WHAT TO PRODUCE
Copy verbatim the block of lines in the entries below whose first line contains "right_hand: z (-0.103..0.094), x" and whose last line contains "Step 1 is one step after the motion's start". Leave out all other lines.

[GIVEN INFORMATION]

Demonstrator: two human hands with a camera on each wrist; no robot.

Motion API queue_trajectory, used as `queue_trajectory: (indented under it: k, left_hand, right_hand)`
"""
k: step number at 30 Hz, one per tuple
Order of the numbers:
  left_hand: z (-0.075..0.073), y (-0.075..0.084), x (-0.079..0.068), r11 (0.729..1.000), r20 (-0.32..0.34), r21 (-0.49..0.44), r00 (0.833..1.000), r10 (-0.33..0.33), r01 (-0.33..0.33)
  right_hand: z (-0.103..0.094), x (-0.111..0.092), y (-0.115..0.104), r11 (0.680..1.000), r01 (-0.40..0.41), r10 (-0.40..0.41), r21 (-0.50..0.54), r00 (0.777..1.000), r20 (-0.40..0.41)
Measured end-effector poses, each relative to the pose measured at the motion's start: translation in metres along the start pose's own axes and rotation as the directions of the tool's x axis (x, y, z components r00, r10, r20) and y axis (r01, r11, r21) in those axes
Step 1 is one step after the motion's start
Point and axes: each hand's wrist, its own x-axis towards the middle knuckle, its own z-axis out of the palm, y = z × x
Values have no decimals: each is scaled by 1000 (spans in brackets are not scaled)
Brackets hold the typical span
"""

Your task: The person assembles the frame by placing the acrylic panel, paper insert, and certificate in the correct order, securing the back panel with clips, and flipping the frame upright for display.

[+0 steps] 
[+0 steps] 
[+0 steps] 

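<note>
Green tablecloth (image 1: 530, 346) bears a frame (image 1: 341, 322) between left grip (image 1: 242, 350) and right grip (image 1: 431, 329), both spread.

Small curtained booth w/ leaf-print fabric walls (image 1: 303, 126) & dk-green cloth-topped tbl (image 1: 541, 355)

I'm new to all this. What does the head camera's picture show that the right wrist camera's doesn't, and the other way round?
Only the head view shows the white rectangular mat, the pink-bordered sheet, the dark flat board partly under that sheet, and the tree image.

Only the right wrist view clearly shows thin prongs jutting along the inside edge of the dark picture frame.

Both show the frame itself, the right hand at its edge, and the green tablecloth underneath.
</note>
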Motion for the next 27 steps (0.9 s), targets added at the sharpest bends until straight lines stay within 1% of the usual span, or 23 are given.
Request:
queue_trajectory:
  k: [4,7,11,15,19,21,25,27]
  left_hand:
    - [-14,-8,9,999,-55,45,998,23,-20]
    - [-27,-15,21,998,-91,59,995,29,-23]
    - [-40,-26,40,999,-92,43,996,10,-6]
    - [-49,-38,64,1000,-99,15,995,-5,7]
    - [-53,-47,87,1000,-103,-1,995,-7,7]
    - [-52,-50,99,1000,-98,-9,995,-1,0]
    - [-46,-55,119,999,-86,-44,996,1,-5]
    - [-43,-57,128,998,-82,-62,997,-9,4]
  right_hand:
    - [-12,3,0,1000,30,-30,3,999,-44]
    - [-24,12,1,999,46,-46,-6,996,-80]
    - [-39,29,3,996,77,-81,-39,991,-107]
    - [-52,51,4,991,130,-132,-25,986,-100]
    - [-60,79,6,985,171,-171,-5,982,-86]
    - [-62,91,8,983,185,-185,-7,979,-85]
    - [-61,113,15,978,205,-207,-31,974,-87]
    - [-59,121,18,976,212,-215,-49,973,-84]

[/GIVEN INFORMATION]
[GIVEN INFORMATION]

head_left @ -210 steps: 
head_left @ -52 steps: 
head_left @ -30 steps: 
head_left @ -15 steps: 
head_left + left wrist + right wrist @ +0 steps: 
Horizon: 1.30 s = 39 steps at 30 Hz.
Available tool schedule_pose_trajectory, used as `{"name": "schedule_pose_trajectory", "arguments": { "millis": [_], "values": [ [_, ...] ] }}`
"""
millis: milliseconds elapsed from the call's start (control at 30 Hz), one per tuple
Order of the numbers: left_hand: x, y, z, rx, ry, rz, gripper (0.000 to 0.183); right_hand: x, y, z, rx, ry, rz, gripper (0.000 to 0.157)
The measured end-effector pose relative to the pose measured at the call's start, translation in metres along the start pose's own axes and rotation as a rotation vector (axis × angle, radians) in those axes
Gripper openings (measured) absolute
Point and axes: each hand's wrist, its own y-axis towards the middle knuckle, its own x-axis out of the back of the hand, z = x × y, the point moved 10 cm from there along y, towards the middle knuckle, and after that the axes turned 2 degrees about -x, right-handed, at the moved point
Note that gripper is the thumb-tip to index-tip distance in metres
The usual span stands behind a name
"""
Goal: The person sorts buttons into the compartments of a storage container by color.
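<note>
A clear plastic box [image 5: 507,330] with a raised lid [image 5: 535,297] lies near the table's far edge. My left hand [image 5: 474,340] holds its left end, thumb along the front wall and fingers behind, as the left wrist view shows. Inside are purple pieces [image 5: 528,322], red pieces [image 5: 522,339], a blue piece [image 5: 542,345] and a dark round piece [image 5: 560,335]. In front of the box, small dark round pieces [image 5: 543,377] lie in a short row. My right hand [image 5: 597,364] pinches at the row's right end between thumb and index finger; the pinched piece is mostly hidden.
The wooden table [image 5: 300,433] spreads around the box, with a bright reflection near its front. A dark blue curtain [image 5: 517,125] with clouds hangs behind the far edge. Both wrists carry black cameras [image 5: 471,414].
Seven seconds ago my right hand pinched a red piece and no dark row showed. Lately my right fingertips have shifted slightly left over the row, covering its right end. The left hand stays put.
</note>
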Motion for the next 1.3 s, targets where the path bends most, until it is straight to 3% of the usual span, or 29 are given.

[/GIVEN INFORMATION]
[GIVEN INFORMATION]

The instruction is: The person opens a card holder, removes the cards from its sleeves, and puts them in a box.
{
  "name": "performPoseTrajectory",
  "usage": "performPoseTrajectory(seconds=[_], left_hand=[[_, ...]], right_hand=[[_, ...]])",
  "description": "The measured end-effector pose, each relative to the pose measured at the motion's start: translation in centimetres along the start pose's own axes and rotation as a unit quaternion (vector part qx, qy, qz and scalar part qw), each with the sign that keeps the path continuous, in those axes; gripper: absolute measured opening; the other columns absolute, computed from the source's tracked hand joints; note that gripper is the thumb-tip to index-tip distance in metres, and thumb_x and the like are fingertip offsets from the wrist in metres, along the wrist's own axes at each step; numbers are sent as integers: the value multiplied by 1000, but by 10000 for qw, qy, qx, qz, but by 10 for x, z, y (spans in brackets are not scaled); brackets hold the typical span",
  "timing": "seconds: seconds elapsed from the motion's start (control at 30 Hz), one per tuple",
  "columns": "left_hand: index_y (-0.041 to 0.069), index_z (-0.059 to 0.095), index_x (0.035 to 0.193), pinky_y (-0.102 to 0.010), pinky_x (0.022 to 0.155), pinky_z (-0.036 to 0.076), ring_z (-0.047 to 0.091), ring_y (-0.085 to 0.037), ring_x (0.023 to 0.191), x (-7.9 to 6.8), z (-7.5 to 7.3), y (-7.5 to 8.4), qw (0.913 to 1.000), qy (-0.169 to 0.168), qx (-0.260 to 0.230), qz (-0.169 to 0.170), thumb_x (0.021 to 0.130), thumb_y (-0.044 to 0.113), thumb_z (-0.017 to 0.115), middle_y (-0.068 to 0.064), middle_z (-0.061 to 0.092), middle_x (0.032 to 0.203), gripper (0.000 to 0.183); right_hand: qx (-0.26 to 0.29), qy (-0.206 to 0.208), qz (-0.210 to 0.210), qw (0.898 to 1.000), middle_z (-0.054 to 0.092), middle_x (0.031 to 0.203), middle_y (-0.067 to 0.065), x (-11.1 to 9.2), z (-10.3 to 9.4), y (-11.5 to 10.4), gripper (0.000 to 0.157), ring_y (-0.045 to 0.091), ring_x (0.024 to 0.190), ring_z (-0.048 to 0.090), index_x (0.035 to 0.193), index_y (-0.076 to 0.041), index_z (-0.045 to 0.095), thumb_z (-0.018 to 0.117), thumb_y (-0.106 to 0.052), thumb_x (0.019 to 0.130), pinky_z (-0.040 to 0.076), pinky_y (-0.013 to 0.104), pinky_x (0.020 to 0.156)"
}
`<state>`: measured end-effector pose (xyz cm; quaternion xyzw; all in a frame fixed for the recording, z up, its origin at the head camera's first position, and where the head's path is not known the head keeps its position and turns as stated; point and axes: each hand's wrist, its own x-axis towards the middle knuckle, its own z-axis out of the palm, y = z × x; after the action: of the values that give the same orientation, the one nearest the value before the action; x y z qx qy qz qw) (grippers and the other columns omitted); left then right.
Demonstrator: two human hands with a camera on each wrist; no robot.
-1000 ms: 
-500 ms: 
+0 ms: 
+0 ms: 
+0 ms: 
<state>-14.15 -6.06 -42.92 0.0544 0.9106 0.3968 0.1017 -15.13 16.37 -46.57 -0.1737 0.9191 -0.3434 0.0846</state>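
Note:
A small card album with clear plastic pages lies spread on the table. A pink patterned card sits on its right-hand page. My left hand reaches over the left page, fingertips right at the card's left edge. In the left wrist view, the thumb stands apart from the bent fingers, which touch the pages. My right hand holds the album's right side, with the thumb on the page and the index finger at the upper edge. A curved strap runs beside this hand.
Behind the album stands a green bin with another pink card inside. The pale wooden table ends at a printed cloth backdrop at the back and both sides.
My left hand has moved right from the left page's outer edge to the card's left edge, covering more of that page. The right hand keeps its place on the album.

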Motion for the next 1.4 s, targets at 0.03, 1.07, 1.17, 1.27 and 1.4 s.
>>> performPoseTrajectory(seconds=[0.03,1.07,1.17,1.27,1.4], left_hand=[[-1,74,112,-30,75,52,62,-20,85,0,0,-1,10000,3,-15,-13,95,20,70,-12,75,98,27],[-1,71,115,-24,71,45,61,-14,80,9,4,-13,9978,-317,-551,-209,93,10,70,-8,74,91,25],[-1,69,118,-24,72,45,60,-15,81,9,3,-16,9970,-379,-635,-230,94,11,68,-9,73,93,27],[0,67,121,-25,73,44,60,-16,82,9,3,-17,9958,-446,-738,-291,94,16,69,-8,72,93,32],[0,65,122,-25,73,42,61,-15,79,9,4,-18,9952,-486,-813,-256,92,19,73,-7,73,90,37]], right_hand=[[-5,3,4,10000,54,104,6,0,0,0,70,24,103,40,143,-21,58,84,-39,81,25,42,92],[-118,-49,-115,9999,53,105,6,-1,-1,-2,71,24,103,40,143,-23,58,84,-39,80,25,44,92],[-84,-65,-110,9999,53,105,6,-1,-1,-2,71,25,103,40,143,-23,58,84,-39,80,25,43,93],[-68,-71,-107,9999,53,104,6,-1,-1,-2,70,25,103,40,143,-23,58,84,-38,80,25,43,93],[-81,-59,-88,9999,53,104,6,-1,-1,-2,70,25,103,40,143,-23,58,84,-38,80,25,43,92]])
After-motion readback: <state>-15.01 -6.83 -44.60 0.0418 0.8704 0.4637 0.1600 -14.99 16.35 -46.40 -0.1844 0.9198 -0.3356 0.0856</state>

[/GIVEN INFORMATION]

SOLUTION BELOW
  right_hand: z (-0.103..0.094), x (-0.111..0.092), y (-0.115..0.104), r11 (0.680..1.000), r01 (-0.40..0.41), r10 (-0.40..0.41), r21 (-0.50..0.54), r00 (0.777..1.000), r20 (-0.40..0.41)
Measured end-effector poses, each relative to the pose measured at the motion's start: translation in metres along the start pose's own axes and rotation as the directions of the tool's x axis (x, y, z components r00, r10, r20) and y axis (r01, r11, r21) in those axes
Step 1 is one step after the motion's start

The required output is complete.